## PROMPT
The answer must be the full listing, repeated exactly.

## DATA SEGMENT

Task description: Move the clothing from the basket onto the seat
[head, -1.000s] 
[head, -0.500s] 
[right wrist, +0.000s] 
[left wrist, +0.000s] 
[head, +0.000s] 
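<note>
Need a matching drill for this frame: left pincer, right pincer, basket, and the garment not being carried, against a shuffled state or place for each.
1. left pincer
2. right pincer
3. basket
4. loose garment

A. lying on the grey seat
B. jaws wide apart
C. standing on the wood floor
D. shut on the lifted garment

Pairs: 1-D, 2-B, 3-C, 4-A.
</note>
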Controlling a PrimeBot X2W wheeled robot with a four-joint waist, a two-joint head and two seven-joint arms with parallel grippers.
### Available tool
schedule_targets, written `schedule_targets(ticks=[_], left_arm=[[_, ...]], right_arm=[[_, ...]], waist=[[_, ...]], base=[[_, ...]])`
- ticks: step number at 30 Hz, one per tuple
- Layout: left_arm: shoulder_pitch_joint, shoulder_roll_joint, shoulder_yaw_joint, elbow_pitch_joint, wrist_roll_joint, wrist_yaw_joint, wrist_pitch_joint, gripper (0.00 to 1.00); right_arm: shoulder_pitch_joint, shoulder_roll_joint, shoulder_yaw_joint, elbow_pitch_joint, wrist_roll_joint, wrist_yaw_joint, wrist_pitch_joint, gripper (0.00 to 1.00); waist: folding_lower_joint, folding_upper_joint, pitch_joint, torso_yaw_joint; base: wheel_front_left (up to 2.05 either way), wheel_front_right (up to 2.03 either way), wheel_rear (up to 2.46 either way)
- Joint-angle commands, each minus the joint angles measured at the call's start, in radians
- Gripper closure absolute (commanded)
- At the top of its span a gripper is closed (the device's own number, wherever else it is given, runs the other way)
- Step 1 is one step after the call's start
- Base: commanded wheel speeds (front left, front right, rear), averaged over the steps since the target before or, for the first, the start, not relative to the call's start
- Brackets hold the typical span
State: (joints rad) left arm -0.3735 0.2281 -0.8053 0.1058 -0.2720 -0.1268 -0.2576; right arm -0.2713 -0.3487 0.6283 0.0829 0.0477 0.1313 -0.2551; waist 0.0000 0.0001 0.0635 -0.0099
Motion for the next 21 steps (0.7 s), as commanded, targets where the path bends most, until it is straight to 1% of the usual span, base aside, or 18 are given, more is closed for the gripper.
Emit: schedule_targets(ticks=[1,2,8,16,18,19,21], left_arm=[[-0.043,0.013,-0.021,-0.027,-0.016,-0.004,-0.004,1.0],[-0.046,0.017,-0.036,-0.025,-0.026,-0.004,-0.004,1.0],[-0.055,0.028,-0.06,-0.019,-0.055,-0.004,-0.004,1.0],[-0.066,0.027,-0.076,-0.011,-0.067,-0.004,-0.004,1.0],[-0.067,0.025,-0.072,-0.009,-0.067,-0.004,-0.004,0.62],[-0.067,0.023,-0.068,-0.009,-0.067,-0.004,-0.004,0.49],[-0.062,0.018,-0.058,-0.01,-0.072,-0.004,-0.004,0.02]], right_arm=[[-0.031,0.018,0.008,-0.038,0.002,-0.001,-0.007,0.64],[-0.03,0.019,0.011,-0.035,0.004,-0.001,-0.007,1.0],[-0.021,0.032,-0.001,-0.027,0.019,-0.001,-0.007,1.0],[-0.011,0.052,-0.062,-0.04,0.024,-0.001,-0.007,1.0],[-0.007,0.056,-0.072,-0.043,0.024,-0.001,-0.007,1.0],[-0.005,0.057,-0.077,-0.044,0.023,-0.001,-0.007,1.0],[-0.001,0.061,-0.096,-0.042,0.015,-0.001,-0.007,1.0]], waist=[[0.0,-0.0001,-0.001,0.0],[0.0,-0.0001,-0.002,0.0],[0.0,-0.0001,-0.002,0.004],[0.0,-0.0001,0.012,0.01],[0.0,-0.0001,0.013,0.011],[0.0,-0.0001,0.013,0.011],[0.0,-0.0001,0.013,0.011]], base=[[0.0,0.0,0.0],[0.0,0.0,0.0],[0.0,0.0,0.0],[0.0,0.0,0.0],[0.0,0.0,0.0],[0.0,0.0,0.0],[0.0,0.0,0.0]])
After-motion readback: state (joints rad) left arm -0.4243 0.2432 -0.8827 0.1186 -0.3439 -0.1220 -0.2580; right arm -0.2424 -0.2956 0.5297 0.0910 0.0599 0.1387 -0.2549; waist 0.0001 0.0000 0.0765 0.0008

## FINAL ANSWER
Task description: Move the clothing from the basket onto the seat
[head, -1.000s] 
[head, -0.500s] 
[right wrist, +0.000s] 
[left wrist, +0.000s] 
[head, +0.000s] 
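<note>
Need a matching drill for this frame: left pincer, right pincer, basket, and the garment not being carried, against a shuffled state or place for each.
1. left pincer
2. right pincer
3. basket
4. loose garment

A. lying on the grey seat
B. jaws wide apart
C. standing on the wood floor
D. shut on the lifted garment

Pairs: 1-D, 2-B, 3-C, 4-A.
</note>
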Controlling a PrimeBot X2W wheeled robot with a four-joint waist, a two-joint head and two seven-joint arms with parallel grippers.
### Available tool
schedule_targets, written `schedule_targets(ticks=[_], left_arm=[[_, ...]], right_arm=[[_, ...]], waist=[[_, ...]], base=[[_, ...]])`
- ticks: step number at 30 Hz, one per tuple
- Layout: left_arm: shoulder_pitch_joint, shoulder_roll_joint, shoulder_yaw_joint, elbow_pitch_joint, wrist_roll_joint, wrist_yaw_joint, wrist_pitch_joint, gripper (0.00 to 1.00); right_arm: shoulder_pitch_joint, shoulder_roll_joint, shoulder_yaw_joint, elbow_pitch_joint, wrist_roll_joint, wrist_yaw_joint, wrist_pitch_joint, gripper (0.00 to 1.00); waist: folding_lower_joint, folding_upper_joint, pitch_joint, torso_yaw_joint; base: wheel_front_left (up to 2.05 either way), wheel_front_right (up to 2.03 either way), wheel_rear (up to 2.46 either way)
- Joint-angle commands, each minus the joint angles measured at the call's start, in radians
- Gripper closure absolute (commanded)
- At the top of its span a gripper is closed (the device's own number, wherever else it is given, runs the other way)
- Step 1 is one step after the call's start
- Base: commanded wheel speeds (front left, front right, rear), averaged over the steps since the target before or, for the first, the start, not relative to the call's start
- Brackets hold the typical span
State: (joints rad) left arm -0.3735 0.2281 -0.8053 0.1058 -0.2720 -0.1268 -0.2576; right arm -0.2713 -0.3487 0.6283 0.0829 0.0477 0.1313 -0.2551; waist 0.0000 0.0001 0.0635 -0.0099
Motion for the next 21 steps (0.7 s), as commanded, targets where the path bends most, until it is straight to 1% of the usual span, base aside, or 18 are given, more is closed for the gripper.
Emit: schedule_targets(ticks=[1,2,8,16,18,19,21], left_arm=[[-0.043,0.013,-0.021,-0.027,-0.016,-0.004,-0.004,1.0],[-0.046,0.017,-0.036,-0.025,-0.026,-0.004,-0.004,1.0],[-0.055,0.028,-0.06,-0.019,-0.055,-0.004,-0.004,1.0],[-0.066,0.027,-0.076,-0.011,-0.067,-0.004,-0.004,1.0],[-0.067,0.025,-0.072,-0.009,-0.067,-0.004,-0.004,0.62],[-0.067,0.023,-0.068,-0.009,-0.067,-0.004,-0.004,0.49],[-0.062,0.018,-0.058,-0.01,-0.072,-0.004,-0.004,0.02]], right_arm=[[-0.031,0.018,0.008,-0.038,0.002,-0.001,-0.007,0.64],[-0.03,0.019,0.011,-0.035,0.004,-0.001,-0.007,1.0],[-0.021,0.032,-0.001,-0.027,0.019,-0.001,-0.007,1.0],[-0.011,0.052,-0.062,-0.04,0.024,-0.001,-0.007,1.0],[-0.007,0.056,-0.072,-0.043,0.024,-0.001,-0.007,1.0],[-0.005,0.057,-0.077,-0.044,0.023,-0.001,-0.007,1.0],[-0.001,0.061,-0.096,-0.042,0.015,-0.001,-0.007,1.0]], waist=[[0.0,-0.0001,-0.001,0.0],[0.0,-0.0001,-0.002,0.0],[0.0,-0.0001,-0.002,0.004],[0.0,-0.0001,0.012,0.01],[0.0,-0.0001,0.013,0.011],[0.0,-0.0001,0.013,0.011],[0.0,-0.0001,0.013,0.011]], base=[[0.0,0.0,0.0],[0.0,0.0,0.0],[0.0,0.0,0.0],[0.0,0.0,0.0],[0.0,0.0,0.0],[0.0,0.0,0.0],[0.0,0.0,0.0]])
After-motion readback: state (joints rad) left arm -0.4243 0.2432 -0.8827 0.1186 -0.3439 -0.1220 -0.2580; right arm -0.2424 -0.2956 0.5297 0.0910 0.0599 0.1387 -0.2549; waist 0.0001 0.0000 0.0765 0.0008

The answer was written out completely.